CORRESPONDENCE: [email protected]
This paper was subject to independent, expert peer review by a minimum of two blind peer reviewers. All editorial decisions were made by the independent academic editor. All authors have provided signed confirmation of their compliance with ethical and legal obligations including (but not limited to) use of any copyrighted material, compliance with ICMJE authorship and competing interests disclosure guidelines and, where applicable, compliance with legal and ethical guidelines on human and animal research participants. Provenance: the authors were invited to submit this paper.
Peripheral T-cell lymphomas (PTCLs) are a rare group of clonal, mature post-thymic T-cell lymphoproliferative disorders that arise predominantly in lymphoid tissue. They represent a particular treatment challenge as they are frequently poorly responsive to treatment and prone to relapse with a five year overall survival (OS) of only 30%. Novel therapies for PTCL are being investigated in an effort to improve their frequently dismal prognosis.
PTCL represents 10–12% of all non-Hodgkin lymphomas (NHLs) in Europe, America, and Australasia. Generally, T-cell lymphomas are more common in the Far East where they account for up to 20% of NHLs.1
In Europe, the three most common subtypes of PTCL are peripheral T-cell lymphoma—not otherwise specified (PTCL-NOS), angioimmunoblastic T-cell lymphoma (AITL), and anaplastic large-cell lymphoma (ALCL). Together, these make up approximately 80% of all T-cell lymphoma diagnoses.2
T-cell lymphoma subtypes have distinct clinical and pathological characteristics. These divisions have been helped by advances in molecular diagnostics, and refinement of the WHO classification has further improved diagnostic accuracy.

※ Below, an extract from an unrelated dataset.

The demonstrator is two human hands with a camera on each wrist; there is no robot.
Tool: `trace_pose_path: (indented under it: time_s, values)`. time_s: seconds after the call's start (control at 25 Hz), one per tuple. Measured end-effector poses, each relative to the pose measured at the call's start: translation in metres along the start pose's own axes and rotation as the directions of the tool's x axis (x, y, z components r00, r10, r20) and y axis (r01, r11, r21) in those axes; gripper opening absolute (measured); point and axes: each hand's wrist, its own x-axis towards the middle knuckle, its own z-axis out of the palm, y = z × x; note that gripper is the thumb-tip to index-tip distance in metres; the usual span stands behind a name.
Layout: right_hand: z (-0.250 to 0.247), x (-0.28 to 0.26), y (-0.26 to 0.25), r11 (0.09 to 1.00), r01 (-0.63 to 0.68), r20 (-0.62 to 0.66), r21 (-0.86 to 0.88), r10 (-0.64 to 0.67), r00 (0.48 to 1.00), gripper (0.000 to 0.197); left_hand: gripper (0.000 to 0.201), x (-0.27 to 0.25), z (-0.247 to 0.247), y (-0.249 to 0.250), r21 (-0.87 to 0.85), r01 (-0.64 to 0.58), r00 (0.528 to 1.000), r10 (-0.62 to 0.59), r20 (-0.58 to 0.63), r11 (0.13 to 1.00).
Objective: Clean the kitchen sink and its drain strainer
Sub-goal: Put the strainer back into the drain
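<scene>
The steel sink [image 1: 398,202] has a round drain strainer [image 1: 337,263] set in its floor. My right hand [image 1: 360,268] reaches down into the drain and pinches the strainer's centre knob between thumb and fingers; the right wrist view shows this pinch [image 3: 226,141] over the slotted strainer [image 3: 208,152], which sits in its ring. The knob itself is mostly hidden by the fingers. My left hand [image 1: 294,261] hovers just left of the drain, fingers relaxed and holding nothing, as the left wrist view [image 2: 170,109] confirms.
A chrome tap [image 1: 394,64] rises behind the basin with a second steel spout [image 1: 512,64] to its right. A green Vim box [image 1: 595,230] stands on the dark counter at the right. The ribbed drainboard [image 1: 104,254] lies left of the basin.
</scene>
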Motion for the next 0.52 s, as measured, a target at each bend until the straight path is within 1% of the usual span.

Diagnosis remains a challenging field, and the International T-cell Lymphoma Project (ITLP) review of more than 1300 cases published in 2008 using centralized expert review found misclassification occurring in more than 10% of the cases.2
PTCLs frequently present with extranodal disease, advanced stage compared to B-cell lymphoid malignancies, paraneoplastic phenomena, and are more resistant to standard chemotherapy.2 A large retrospective series has highlighted the poor prognoses of patients with PTCL. Typically, PTCL and AITL have a five-year failure free survival of 20% and OS of 30%.2
This International T-cell Lymphoma (ITCL) project also displayed the relatively limited efficacy of anthracycline-based treatment. Given the historical disappointing results, novel treatments are desperately needed. Improved understanding of the different subtypes of T-cell lymphoma is helping to lay the foundations for novel therapies and improve survival.